TASE-Net: A Novel Robust Deep-Learning Network for Open-Set Few-Shot UAV Recognition
Abstract
As uncrewed aerial vehicles (UAVs) are employed for many applications, UAV identification becomes critical to air traffic control nowadays. Conventional radio-frequency (RF) based UAV identification schemes can correctly recognize a UAV according to the acquired sufficient training RF signal data from a prespecified training candidate set. However, they may often fail when the model of a test UAV is not included in such a training candidate set and/or the training data are quite limited. To address the aforementioned practical challenges, a novel RF-based open-set few-shot UAV recognition technique is introduced in this work. In our proposed new approach, an RF signal of interest, such as a UAV control signal and a digital data-transmission (DDT) signal, is first sensed and segmented in the UAV frequency band using the corresponding short-time energy-to-spectral entropy ratio (ST-ESER).

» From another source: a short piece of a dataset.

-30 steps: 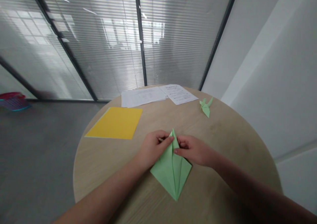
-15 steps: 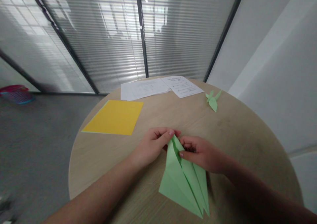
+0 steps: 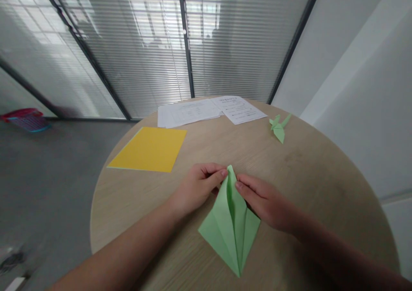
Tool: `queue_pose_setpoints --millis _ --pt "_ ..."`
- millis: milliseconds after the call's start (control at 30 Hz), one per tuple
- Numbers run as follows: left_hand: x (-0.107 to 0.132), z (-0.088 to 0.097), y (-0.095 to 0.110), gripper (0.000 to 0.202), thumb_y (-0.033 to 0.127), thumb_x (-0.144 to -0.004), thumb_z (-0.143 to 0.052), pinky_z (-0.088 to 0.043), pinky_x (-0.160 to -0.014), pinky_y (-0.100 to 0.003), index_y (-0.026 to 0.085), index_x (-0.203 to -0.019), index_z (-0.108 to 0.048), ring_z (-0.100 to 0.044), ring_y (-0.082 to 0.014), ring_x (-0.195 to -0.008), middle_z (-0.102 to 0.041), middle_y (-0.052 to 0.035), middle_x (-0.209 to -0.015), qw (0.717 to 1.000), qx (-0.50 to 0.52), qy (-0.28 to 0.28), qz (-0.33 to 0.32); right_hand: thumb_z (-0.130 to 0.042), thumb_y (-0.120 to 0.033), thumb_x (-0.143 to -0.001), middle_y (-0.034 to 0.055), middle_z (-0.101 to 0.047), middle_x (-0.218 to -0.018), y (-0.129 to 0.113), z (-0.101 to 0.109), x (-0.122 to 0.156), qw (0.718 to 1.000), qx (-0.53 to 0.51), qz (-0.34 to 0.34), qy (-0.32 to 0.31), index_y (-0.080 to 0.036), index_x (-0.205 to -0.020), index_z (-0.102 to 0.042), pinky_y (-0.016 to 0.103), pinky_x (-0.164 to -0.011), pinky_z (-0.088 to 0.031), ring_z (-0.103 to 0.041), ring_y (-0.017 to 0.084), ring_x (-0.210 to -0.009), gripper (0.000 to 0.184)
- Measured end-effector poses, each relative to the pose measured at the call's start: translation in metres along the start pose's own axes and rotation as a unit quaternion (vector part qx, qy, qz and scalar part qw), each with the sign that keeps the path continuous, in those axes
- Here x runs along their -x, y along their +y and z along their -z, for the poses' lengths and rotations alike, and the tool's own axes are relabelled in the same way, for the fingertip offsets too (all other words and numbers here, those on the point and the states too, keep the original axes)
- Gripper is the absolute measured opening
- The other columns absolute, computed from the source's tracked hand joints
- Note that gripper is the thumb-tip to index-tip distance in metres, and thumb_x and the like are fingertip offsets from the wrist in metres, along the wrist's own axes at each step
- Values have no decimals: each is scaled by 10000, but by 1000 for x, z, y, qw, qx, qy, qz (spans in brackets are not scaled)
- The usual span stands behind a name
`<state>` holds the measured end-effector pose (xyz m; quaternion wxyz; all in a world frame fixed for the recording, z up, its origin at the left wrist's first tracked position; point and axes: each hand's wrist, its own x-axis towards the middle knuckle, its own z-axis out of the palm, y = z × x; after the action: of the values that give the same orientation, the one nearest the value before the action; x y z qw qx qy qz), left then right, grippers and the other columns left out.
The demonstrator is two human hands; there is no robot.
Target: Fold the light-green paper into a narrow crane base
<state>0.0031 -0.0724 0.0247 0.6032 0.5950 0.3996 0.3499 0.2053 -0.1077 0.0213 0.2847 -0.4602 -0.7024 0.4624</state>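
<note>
Here, 2 hands (image 3: 201, 183) pinch folded green paper (image 3: 225, 226).

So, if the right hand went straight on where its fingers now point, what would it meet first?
The folded green paper, which the right hand touches; beyond it, probably the left hand, though depth is unclear.
</note>
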Motion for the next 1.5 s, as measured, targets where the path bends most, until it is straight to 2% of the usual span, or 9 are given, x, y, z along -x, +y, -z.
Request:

Then, the cyclic spectrum analysis is applied to the selected RF signal segments to construct the corresponding polyspectra, which are further utilized to establish the cyclic-paw-print (CPP) tensors. Moreover, we design a novel deep-learning (DL) network, namely, transformer-attention squeeze-excitation network (TASE-Net), by fusing the transformer-enhanced squeeze-and-excitation (SE) model and the Gaussian mixture model (GMM) into the residual network. The TASE-Net can excel in global feature modeling and unknown class detection simultaneously especially for the open-set and few-shot scenarios. Finally, the constructed CPPs are adopted as the input features of our proposed new TASE-Net to recognize the RF signals (the UAV models). Monte Carlo simulation results demonstrate that our proposed new UAV recognition approach using the TASE-Net can greatly outperform other existing DL methods for open-set few-shot UAV identification.